Protegendo os nossos pecados, a nossa preguiça e a nossa inércia, todos nós estaríamos inclinados a ver na própria Igreja as razões objetivas da impossibilidade da sua plena realização na vida, se não tivéssemos diante dos olhos o exemplo da Igreja Russa, provando que a Igreja pode e deve existir em todas as condições do mundo externo, pode e deve "nas novas condições de sua vida, acender o mesmo fogo antigo nos corações dos fiéis", nas palavras de Sua Santidade o Patriarca Sérgio. "O fogo antigo" é o mesmo dos tempos apostólicos, da era da perseguição, dos séculos dos Concílios Ecumênicos, de outros séculos não menos gloriosos, do nosso tempo... Iv.
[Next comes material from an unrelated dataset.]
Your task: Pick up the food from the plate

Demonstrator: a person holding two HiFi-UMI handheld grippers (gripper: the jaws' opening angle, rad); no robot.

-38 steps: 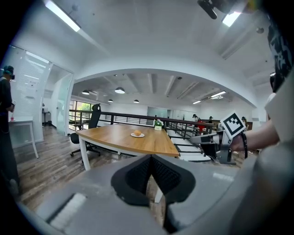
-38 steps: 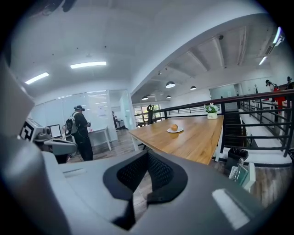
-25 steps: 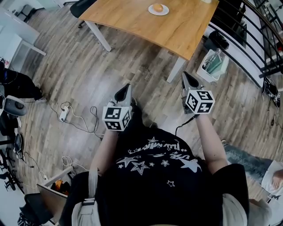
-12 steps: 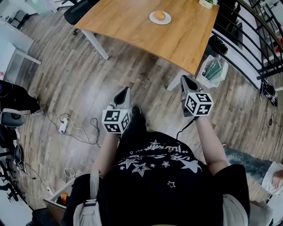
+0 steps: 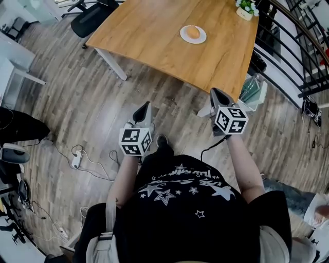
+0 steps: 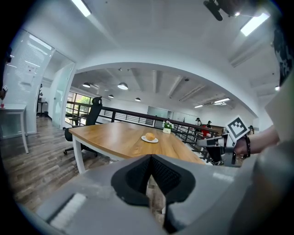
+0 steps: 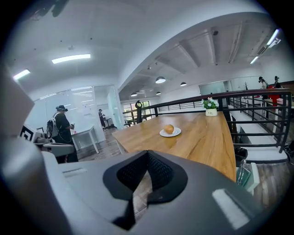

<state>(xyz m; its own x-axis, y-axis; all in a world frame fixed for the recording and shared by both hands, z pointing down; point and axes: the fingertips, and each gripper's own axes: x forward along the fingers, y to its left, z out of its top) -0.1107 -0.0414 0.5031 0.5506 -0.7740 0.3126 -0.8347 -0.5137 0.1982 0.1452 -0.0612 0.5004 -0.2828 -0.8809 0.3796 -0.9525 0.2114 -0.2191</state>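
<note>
A golden bun [image 5: 193, 32] [image 6: 149, 136] [image 7: 169, 129] lies on a small white plate [image 5: 200, 39] [image 6: 154, 140] [image 7: 175, 133] on the wooden table [image 5: 154, 36]. Both grippers are held in the air over the floor, short of the table's near edge. My left gripper [image 5: 144, 108] [image 6: 149, 181] is shut with nothing in it. My right gripper [image 5: 218, 94] [image 7: 147, 179] is shut and empty too, close to the table's near corner.
A small pot of flowers [image 5: 247, 7] [image 7: 210, 108] stands at the table's far right. A black railing [image 5: 298, 46] runs along the right, with a bin [image 5: 255, 90] below the table corner. An office chair [image 5: 95, 20] sits at the left; cables [image 5: 92, 156] lie on the floor. People [image 7: 62, 131] stand far left.
The person has walked toward the table: table and plate have come nearer and lower in the head view. Both grippers keep their pose, still shut.
</note>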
Aksakov escreveu a Pobedonostsev: "Se naqueles dias lhe tivessem perguntado se deveria convocar os concílios ecumênicos que hoje reconhecemos como sagrados, terias apresentado tantas razões críticas sólidas contra a convocação que eles provavelmente não teriam ocorrido"... O enfraquecimento da consciência da Igreja, o pecado do desânimo em relação à Igreja, a falta de fé na plenitude de Seus poderes em qualquer momento de Sua história não são novidade. Tais sentimentos, é claro, estavam presentes em muitos durante a era dos Concílios Ecumênicos. Basta ler historiadores antigos ou outros testemunhos de contemporâneos que, devido às suas imperfeições particulares, foram incapazes de reconhecer a linha áurea da Igreja.
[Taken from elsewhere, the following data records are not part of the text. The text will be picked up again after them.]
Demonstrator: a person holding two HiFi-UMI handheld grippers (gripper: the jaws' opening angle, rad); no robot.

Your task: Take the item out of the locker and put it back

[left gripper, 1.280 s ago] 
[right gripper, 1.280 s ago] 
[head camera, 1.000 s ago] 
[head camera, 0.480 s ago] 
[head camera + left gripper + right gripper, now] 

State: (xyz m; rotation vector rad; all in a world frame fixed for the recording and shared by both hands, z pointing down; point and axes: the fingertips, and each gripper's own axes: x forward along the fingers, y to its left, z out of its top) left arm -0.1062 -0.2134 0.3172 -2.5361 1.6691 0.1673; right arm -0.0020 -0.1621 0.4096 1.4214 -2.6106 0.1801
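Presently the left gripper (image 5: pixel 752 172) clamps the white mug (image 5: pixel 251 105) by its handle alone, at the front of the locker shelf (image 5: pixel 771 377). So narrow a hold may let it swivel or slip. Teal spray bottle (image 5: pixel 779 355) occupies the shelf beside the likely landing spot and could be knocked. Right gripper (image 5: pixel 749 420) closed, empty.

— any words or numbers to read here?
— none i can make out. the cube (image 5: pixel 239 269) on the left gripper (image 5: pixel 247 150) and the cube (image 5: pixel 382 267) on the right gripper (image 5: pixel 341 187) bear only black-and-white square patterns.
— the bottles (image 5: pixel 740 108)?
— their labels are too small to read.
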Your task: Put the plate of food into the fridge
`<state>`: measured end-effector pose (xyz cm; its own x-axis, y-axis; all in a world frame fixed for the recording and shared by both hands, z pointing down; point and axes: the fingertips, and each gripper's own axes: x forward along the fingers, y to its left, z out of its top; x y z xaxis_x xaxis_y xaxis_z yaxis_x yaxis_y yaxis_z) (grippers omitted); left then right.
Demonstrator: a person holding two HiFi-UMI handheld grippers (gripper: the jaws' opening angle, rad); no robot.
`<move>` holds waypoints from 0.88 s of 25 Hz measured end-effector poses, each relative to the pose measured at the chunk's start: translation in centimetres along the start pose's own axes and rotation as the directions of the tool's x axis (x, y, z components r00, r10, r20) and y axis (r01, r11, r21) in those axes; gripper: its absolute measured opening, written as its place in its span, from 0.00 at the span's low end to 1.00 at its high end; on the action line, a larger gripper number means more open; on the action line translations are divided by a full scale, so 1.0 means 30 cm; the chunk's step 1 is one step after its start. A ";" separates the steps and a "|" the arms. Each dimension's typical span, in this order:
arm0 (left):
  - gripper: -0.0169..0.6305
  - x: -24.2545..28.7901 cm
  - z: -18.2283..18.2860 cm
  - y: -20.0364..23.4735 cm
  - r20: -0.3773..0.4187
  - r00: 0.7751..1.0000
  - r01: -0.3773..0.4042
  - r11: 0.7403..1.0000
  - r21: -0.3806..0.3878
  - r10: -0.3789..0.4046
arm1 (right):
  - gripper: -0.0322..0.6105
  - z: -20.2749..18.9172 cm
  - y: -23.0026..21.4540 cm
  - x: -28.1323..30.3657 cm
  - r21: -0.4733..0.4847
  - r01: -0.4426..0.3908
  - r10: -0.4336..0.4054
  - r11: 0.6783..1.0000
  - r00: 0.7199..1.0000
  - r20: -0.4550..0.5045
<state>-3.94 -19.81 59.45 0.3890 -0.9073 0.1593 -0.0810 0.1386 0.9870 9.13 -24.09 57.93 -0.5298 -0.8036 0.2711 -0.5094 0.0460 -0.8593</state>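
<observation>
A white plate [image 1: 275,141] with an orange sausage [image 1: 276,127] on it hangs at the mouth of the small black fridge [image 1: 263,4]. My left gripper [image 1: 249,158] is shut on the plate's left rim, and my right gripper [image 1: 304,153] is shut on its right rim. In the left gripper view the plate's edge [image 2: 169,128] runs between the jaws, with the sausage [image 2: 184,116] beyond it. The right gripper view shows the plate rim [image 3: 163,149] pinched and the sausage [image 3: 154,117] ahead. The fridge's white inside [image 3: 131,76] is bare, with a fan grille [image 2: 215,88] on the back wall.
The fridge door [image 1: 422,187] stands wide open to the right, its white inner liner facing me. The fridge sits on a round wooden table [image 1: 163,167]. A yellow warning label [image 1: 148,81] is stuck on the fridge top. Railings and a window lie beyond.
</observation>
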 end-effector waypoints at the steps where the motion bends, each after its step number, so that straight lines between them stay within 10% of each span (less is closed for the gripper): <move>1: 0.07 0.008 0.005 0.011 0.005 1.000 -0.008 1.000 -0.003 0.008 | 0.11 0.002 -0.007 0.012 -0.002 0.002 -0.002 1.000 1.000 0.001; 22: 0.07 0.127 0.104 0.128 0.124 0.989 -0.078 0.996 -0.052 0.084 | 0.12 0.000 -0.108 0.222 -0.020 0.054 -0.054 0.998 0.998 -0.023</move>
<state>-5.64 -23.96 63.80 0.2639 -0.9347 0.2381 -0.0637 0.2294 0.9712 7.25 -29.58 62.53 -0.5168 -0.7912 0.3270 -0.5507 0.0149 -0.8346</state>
Os monofisistas da Igreja, que negam a vida e querem encerrar a Igreja nas formas mumificadas e habituais da vida passada, não enxergam essa linha. Os nestorianos da Igreja também não o veem, para quem a "Igreja histórica" se dissolve nos fenômenos relativos deste mundo, e o "meta-histórico" permanece uma abstração. Ambos se rebelam contra a Igreja: alguns a censuram pela inovação nestoriana, por se comprometer com o novo mundo; outros a acusam de formalismo monofisista, de culto canônico. Mas seus ataques à Igreja baseiam-se em um mal-entendido; na realidade, eles estão lutando entre si.

Se, deixando-os, nos voltarmos para a Igreja, e precisamente para a Igreja onde ela vive uma vida particularmente responsável – para a Igreja na Rússia moderna, – e perguntemo-nos: o que mudou desde a época da Igreja antiga? Teremos que responder: apenas as formas e condições externas da vida da Igreja, apenas a sua economia em relação ao mundo exterior, mudando ao longo dos séculos em função do ambiente em que Ela é chamada a viver e a desempenhar as suas tarefas.
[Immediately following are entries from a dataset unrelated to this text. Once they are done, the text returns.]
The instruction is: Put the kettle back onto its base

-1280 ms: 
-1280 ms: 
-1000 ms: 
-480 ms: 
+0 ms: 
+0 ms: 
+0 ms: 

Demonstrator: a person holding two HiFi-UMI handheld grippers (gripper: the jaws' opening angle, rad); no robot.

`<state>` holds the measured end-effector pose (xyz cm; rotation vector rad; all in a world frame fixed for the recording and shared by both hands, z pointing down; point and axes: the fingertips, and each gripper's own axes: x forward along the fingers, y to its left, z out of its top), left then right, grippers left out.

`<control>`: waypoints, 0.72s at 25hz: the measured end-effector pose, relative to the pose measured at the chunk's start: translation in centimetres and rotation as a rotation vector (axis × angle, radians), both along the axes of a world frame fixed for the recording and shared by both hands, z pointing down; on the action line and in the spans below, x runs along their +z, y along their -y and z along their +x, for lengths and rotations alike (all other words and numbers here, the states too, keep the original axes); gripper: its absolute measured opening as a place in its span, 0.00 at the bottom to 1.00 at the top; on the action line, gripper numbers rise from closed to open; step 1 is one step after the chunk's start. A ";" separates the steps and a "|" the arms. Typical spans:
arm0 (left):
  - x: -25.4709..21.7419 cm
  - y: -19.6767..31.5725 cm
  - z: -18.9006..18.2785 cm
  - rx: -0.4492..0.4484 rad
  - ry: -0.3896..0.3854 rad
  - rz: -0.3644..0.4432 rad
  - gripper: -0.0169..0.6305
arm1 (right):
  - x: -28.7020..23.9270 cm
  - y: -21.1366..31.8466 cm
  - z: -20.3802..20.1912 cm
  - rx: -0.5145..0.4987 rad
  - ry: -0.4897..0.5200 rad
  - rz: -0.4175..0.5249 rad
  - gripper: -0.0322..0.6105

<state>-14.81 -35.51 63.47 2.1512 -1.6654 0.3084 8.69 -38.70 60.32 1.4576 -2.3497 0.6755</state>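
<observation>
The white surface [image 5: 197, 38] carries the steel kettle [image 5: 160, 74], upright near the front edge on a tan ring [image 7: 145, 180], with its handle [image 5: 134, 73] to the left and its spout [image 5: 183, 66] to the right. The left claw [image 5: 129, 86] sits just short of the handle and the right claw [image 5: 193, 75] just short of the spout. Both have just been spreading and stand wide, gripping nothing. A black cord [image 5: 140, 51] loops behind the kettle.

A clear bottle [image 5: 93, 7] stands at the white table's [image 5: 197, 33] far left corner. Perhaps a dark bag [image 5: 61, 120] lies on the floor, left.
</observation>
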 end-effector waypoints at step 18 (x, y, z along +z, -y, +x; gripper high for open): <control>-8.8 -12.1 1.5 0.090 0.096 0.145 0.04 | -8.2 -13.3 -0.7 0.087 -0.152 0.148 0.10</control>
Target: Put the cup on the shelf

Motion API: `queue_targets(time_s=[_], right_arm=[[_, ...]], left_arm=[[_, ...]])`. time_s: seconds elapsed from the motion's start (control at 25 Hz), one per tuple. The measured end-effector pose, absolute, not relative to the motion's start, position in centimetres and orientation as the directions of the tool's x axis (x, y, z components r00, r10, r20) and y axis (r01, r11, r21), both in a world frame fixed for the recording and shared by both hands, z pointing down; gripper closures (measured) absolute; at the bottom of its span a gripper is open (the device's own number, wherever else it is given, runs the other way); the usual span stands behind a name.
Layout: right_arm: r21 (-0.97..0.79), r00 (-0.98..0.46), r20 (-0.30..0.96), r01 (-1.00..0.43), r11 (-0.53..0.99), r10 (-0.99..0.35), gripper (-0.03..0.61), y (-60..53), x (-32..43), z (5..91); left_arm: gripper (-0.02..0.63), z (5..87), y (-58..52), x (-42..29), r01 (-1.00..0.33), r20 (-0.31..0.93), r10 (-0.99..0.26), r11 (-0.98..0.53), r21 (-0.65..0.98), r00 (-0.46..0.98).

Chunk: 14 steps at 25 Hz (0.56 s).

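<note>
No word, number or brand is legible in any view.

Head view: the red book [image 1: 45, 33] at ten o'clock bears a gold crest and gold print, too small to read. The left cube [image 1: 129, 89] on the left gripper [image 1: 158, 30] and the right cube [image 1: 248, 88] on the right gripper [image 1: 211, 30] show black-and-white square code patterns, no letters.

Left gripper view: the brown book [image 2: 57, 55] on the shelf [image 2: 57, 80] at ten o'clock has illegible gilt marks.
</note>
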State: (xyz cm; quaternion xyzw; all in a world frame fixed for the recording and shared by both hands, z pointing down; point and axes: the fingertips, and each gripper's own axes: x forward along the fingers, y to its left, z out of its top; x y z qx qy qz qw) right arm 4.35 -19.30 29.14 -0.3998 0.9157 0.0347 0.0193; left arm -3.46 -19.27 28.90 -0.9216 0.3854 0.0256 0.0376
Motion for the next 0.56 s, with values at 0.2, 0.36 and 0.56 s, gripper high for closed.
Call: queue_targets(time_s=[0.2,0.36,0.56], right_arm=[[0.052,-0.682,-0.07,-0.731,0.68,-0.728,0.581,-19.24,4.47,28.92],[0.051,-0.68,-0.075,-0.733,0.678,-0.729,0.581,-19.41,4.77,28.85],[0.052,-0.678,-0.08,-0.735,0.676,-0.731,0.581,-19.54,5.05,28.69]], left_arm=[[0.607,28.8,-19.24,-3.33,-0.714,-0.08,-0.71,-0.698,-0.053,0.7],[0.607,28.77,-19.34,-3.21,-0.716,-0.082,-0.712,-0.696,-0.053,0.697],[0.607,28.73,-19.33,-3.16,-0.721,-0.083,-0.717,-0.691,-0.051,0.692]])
A plenitude dos Seus poderes permaneceu inalterada, e se não A vemos ou não queremos vê-La, isso apenas testemunha a nossa cegueira, a falta de vigor espiritual em nós, o nosso desânimo, que nos obriga a fugir da responsabilidade e da determinação de cumprir plenamente o serviço da Igreja, ao qual todos somos chamados neste momento, nestas condições, sem esperar por uma “era normal” (não existem tais eras), pois “basta a cada dia a sua maldade”.

Lossky V. N. Tentações da Consciência da Igreja // Boletim do Exarcado Patriarcal Russo-Europeu. 1950, nº 1, pp. 16-21.